The Bloom filter was proposed to solve the problem that bitmaps can only handle shaping and data range concentration. However, hash functions and modulo will cause hash conflicts and misjudgment. In order to reduce the misjudgment rate, we need reasonable choices. A tree of hash functions and the length of a bloom filter

Bloom filters are suitable for scenarios that do not require complete accuracy and allow certain misjudgments, such as the following scenarios:

1. Judgment of nicknames when users register: Some websites do not allow duplicate nicknames during registration, and all registered nicknames are stored in the database of the server. Because the database is stored on the disk, the access speed is very slow, so if the user does not It is very inefficient to choose a nickname and check whether it exists in the database. At this time, we can add a bloom filter in front of the server for filtering - all registered nicknames are mapped to the bloom filter, which is not necessarily accurate. At this time, the running user can use the nickname and return directly , no longer need to search in the database. If the nickname is in the Bloom filter, the user is prompted to re-enter it, but this does not affect the user's use. We can also search it in the database and return accurate results.
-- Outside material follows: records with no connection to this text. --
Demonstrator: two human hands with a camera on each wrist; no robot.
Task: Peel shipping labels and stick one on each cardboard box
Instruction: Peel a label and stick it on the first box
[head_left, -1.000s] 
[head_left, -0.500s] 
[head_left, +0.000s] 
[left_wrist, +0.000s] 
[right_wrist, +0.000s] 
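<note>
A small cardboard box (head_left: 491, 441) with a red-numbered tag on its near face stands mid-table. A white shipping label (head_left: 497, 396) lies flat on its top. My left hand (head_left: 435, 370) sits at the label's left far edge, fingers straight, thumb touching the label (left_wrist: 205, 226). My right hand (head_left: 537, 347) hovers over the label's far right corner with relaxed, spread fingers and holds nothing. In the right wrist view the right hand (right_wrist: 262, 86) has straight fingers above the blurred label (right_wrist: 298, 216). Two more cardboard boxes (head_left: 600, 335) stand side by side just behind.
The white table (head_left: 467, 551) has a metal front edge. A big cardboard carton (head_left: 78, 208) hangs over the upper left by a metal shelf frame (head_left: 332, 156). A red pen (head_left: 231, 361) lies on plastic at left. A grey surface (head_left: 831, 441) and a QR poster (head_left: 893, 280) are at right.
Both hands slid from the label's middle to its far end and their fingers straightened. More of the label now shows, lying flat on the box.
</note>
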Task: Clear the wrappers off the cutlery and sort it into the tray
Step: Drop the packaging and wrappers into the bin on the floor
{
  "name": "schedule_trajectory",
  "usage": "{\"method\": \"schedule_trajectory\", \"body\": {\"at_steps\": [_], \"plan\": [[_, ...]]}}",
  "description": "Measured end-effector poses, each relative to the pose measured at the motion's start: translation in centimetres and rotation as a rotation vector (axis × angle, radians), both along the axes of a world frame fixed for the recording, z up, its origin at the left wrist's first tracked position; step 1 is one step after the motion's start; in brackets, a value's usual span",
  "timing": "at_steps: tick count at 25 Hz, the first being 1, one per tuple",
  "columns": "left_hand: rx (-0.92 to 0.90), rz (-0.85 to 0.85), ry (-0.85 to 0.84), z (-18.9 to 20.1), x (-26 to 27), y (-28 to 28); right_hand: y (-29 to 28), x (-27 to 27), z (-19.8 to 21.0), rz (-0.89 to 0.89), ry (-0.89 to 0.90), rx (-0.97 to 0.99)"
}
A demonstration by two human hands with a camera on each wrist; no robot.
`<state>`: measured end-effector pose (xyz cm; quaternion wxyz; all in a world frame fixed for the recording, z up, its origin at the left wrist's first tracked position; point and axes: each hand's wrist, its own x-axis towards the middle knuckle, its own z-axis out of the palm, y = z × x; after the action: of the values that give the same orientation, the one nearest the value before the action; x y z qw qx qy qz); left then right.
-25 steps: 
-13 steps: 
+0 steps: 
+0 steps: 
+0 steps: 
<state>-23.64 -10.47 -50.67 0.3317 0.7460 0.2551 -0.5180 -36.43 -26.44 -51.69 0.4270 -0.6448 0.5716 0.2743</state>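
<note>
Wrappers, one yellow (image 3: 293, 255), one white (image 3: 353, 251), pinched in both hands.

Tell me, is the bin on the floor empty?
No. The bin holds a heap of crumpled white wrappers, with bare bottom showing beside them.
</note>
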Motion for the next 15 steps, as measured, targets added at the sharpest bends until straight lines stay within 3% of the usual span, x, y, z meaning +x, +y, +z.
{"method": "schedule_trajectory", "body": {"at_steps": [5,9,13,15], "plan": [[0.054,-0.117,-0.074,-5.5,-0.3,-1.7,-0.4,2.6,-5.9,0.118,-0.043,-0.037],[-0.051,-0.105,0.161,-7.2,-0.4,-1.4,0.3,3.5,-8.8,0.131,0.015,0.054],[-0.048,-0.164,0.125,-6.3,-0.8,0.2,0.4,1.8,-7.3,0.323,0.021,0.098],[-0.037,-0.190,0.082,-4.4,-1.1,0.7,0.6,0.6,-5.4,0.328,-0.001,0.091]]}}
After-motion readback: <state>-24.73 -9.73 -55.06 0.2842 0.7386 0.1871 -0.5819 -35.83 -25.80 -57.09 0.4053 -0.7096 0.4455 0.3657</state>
2. Query personal data: For example, we need to use the ID number as the key value to find the specific information of a certain user in the company's customer data. Since the efficiency of direct access to data is very low, at this time, we can add a Bloom filter in front of the server. The search method is the same as the first point. If it does not exist, it will be returned directly. If it exists, it will be searched in the database and the result of the search will be returned.

In other areas, such as determining whether a website is a dangerous website, the information should be displayed when we click on the website. At this time, we can use the Bloom filter to display it quickly.

4. Bloom filter related interview questions

Given two files, each with 10 billion queries, we only have 1G of memory. How to find the intersection of the two files? Exact algorithms and approximate algorithms are given respectively

We need to use the idea of hash cutting - use the same hash function to cut the two files separately, and the cutting results are A0-Ai, B0-Bi; because the hash function is the same, the query and occurrence in Ai and Bi The conflicting queries are all in the same small file. At this time, we only need to find the intersection of Ai and Bi in the small files with the same subscript. It should be noted that if the small file is large, it means that one or several queries have a large number of repetitions. At this time, change a hash function and perform hash cutting on the recursive sub-files of the Ai and Bi small files respectively.

For an accurate algorithm, we need to first store all the elements in the small file No. Ai into set/map, and then take the data in the small file No. Bi and query it in set/map to get the intersection, but the final result Deduplication processing is required.